Pulling down the shutters at HMRC
How should the 'elites' address mistrust? And the Government Departments thought soft on them? Pull down the shutters - or let the light shine in?
Nowhere are these question raised nowhere more sharply than in the sphere of tax dodging - avoidance and evasion - by wealthy individuals and powerful corporates. We are worried - and we are right to be worried. The best that can be said about our tax system is that it does not function as it should. But the worst is that HMRC fails to apply the law in an even handed fashion: it is, to borrow Ed Miliband's compelling phrase, strong with the weak but weak with the strong.
Many of us can understand that responsibility for the misfiring international tax system does not lie entirely with our own Government. But the idea HMRC pushes hard against small businesses struggling to turn a profit whilst failing to collect tax from the likes of Google and Facebook is deeply corrosive. And only yesterday the National Audit Office reported that, over the last five years, HMRC had closed 72 fraud investigations into high net worth individuals with only two prosecutions and one conviction.

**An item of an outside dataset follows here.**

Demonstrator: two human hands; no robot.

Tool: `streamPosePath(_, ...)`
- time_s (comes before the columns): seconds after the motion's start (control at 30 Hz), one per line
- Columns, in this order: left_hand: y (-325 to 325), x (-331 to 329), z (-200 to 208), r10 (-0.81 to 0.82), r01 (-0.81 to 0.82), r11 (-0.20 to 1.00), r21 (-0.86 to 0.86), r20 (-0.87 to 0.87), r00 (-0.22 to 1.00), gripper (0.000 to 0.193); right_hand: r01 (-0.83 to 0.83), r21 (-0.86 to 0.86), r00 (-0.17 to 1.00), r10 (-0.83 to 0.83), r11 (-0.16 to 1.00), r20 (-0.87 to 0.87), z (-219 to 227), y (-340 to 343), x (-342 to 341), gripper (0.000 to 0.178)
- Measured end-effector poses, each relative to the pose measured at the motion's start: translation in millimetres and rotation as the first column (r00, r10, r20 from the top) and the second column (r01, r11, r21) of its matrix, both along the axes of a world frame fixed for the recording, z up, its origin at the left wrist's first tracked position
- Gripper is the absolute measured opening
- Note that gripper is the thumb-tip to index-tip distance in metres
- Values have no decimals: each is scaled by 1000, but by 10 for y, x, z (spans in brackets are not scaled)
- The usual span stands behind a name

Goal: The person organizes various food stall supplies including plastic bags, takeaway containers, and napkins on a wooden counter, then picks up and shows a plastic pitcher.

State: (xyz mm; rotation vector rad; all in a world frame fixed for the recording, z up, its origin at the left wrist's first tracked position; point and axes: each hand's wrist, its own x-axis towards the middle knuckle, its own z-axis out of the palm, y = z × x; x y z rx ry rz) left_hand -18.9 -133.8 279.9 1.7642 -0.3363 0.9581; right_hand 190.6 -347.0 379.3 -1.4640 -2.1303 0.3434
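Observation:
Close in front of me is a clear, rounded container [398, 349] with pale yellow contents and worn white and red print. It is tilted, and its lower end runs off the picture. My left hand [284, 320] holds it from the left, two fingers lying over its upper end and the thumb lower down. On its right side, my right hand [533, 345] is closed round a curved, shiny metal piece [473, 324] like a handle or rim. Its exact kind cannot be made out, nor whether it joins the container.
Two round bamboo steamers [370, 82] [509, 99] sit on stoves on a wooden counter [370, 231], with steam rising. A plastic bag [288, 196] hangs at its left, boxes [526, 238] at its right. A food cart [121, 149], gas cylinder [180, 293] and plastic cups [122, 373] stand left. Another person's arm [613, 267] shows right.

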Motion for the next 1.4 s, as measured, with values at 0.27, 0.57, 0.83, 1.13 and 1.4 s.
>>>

It's a brave Government that ignores the question 'why should I pay more taxes when he doesn't pay his?' Brave or - given that we check less than 2% of personal self-assessment returns - stupid. And greater transparency is an important - and perhaps the only - way to answer it; greater transparency alongside meaningful scrutiny.
Last month the Supreme Court handed down a decision in the Ingenious case. The case concerned a briefing given in 2012 by the then Head of HMRC, Dave Hartnett, to Alexi Mostrous, a journalist at the Times. During the course of it, Mr Hartnett made some corruscating remarks about Patrick McKenna, a then high profile promoter of tax avoidance schemes. And those observations drew upon confidential material held by HMRC.

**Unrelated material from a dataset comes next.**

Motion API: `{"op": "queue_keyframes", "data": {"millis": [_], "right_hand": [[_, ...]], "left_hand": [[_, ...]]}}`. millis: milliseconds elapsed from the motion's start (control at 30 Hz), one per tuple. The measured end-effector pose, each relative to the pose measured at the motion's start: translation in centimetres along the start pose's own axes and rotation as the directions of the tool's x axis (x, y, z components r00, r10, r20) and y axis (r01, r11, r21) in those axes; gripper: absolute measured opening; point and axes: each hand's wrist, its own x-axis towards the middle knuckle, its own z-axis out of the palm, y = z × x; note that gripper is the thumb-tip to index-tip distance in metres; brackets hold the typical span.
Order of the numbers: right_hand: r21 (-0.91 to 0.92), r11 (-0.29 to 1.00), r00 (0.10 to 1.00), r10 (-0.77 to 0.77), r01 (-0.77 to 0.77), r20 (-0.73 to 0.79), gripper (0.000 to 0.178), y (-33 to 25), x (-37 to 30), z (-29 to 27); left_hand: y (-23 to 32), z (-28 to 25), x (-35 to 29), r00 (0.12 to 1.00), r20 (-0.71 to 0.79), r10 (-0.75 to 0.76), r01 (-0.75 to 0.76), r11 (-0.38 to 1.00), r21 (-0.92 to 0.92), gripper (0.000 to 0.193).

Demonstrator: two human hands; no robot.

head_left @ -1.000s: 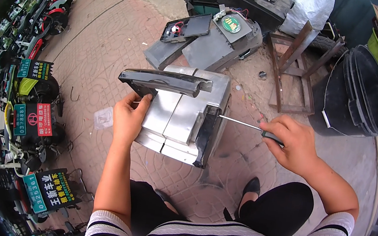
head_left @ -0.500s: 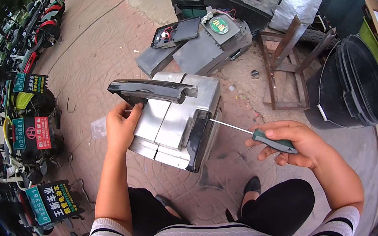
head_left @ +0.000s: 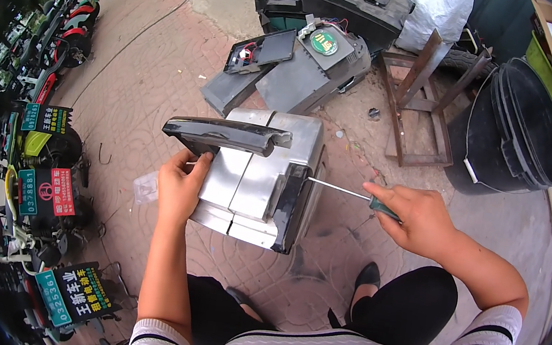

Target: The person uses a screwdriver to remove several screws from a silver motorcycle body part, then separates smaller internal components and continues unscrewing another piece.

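The silver metal case has a black handle and end cap.

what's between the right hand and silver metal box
A green-handled screwdriver's thin metal shaft runs from the right hand to the silver metal box, in the head view.

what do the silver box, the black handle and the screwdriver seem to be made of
Silver box: probably metal, brushed, from its streaky sheen. Black handle: likely plastic, glossy, given its smooth reflections. Screwdriver: shiny shaft, apparently steel; green grip, plastic or rubber, too hidden by the right hand to tell.
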Motion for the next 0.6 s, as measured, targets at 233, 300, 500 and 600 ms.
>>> {"op": "queue_keyframes", "data": {"millis": [233,300,500,600], "right_hand": [[0.714,0.594,0.923,0.319,-0.371,0.214,0.035,0.7,-0.2,-0.7],[0.778,0.261,0.806,0.358,-0.572,0.472,0.030,0.4,0.6,-2.5],[0.704,-0.076,0.680,0.203,-0.706,0.704,0.035,-0.2,1.3,-3.0],[0.699,0.060,0.695,0.195,-0.713,0.692,0.034,-0.1,1.5,-2.3]], "left_hand": [[0.4,0.6,-0.1,1.000,-0.004,0.028,-0.028,1.000,-0.005,0.024],[0.1,-0.1,0.0,1.000,-0.011,0.014,-0.014,1.000,0.020,0.024],[0.3,0.1,-0.1,1.000,-0.016,-0.018,0.018,1.000,-0.010,0.027],[0.2,0.2,-0.3,1.000,-0.009,-0.016,0.016,0.999,0.029,0.027]]}}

You can read the remarks at paragraph 10 and 11 of the decision. They disclose nothing about the tax affairs of Mr McKenna. Or, indeed, of anyone else. They merely signalled that HMRC disapproved of the arrangements promoted by Mr McKenna; that very, very substantial sums of money were at stake; and that HMRC anticipated that it would establish that those arrangements did not work.
The Supreme Court found that, in making those remarks, HMRC had breached its duty of confidence owed to Mr McKenna. Even though, only weeks earlier, the specialist Tax Tribunal had found that Mr McKenna had promoted tax avoidance arrangements; that very, very substantial sums of money were at stake; and that the arrangements did not work.
In practice, such arrangements can be difficult even for highly skilled professionals to differentiate from 'good' tax mitigation. Individuals without professional expertise have little choice but to rely on the advice given to them by their advisers. And their advisers are usually or often financially incentivised to encourage their clients to invest.
The consequences can be disastrous. We know from numerous media reports (see, for example, this) that a number of hugely successful footballers face bankruptcy as a result of participating in Ingenious schemes.
Even in the tax field, some stuff is beyond sensible argument.
HMRC must be able in the public interest to communicate with those it serves.
It must be able to warn taxpayers off avoidance schemes that it considers dangerous, as it sought to do with Ingenious and film schemes more generally.
It must be able to address public concern about possible sweetheart deals - for example, this story that Bernie Ecclestone was able to settle a £2bn tax bill for £10m. It must be both free to engage with and forced to confront legitimate Parliament scrutiny of sweetheart deals.
It must be able to address misrepresentations by powerful individuals or corporates. Tax conduct is reputational and wealthy taxpayers and corporates do publicly misrepresent their tax behaviour. Where these representations damage public trust in HMRC, HMRC must be free to counteract them.
I intend no criticism of the Supreme Court - it addressed a narrower question - when I say it is a mistake to conceive of taxpayer confidentiality as an absolute value to which the public interest must genuflect. Like all values it must be balanced, here with the importance of maintaining public confidence in HMRC. Should this remark be thought controversial I would invite putative critics to grapple with the rule that compels the full public disclosure of the relevant personal financial affairs of individuals of anyone seeking to appeal against a decision of HMRC.
To strike that balance, it is now clear that Parliament must legislate. It must explicitly authorise disclosures of confidential information to protect HMRC's assessment of the public interest. Parliament can, should it wishes, make that assessment justiciable before the courts by listing a range of factors to which HMRC is to have regard in reaching that assessment. Those factors could include the obligation to have regard to the objectives listed above - and also the desire, where consistent with their achievement, to preserve taxpayer confidentiality.
But the status quo, after the Supreme Court's decision in Ingenious, is unsustainable. It will damage HMRC's ability to raise tax, it will foster public distrust in the institutions of Government, and it will inhibit Parliament's already poor scrutiny of a field of proper public concern.